In general, wastewaters from electroplating contain a low concentration of organic matter, but are of high toxicity because of heavy metals. Rinse waters are continuously produced and contain relatively low concentrations of contaminants, depending on the electroplating process, such as cadmium, chromium, copper, nickel, lead, and zinc [68]. Bath solutions, in contrast, contain markedly higher concentrations of metals (of the order of hundreds of g/L) and are replaced every several weeks or months, depending on the process [68]. The treatment of wastewater and sludge containing heavy metals is one of the main ecological problems induced by the electroplating industry [69].

In general, solutions with a high content of chromium (VI) are acidic [68,70]. Therefore, the chromium (VI) bio-precipitation from these wastewaters will need a pH increase. However, the other metals, in the pH range, are suitable for the MICP process. On the other hand, bacteria with very high tolerance to heavy metal will be required, because of the high concentration of metal in these wastewaters.

6. Concluding Remarks

The ureolytic MICP is a promising process for the removal of heavy metals.

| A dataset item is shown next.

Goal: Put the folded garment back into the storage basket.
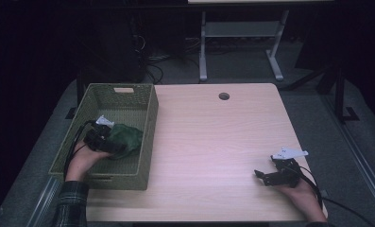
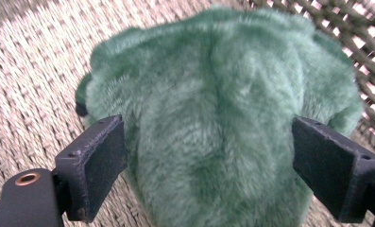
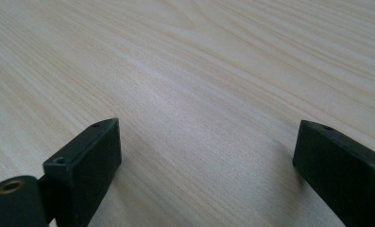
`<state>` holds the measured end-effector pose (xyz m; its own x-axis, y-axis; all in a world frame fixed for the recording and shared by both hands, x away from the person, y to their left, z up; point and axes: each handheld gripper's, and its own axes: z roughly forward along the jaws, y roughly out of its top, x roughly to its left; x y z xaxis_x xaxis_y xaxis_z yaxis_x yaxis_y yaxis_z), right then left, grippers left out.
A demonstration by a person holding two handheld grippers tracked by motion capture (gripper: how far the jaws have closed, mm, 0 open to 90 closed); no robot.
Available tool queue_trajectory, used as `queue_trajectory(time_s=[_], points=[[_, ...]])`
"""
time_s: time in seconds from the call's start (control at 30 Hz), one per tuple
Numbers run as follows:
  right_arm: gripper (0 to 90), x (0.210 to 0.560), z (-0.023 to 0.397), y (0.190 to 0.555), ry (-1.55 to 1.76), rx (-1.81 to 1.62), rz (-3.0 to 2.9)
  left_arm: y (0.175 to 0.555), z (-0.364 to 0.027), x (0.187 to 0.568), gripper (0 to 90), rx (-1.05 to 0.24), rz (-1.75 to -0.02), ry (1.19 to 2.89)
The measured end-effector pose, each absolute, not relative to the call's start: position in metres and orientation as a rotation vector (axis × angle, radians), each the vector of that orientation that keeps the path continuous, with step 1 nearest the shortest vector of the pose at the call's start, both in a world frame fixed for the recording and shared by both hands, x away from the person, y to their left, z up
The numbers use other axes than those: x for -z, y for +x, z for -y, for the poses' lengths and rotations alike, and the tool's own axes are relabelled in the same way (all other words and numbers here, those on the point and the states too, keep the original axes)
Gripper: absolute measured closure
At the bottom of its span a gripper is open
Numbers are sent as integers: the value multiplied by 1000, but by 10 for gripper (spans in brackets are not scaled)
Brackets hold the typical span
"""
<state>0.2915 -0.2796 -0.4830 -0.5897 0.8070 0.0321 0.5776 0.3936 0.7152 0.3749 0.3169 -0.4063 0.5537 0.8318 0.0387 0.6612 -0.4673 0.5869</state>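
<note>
Pale wood table (image 1: pixel 213 137) in a dark room; one woven basket (image 1: pixel 147 113), one green plush toy (image 2: pixel 213 118), probably loose between spread left gripper (image 2: pixel 208 161); right gripper (image 3: pixel 206 156) spread, empty.

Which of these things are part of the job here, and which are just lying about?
Part of the job:
- green plush toy
- woven basket
- left tongs, open around the toy

Just there:
- right tongs, open over bare table
- desk frame behind

Your left sleeve (image 1: pixel 72 201) is dark green plaid. Each matte black claw (image 1: pixel 265 176) has blocky jaws, a brass-ringed screw hole, a black cable.
</note>
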Motion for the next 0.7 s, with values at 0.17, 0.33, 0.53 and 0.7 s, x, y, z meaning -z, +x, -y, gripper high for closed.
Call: queue_trajectory(time_s=[0.17,0.33,0.53,0.7], points=[[81,483,280,291,1212,-1004,-2331,374,-321,401,127,-451,-1190,2210],[81,483,279,291,1218,-1002,-2327,376,-321,399,127,-412,-1171,2178],[81,483,279,291,1219,-1002,-2325,374,-323,392,128,-387,-1157,2118],[81,483,279,291,1218,-1001,-2325,372,-309,380,129,-377,-1109,2115]])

Even though so far it has only been tested for soils, it is expected that it could also represent a potential tool for heavy metal removal from wastewaters. Several relevant economic activities produce wastewater containing heavy metals that could benefit from this process. However, some challenges need to be overcome, such as pH adjustment, ammonium release, and calcium/urea source. Then, future research should be focused on such challenges. Considering that the process requires the production of a biomass presenting urease activity, as well as its subsequent use for bio-precipitation, a potential process configuration is proposed, based on these two steps.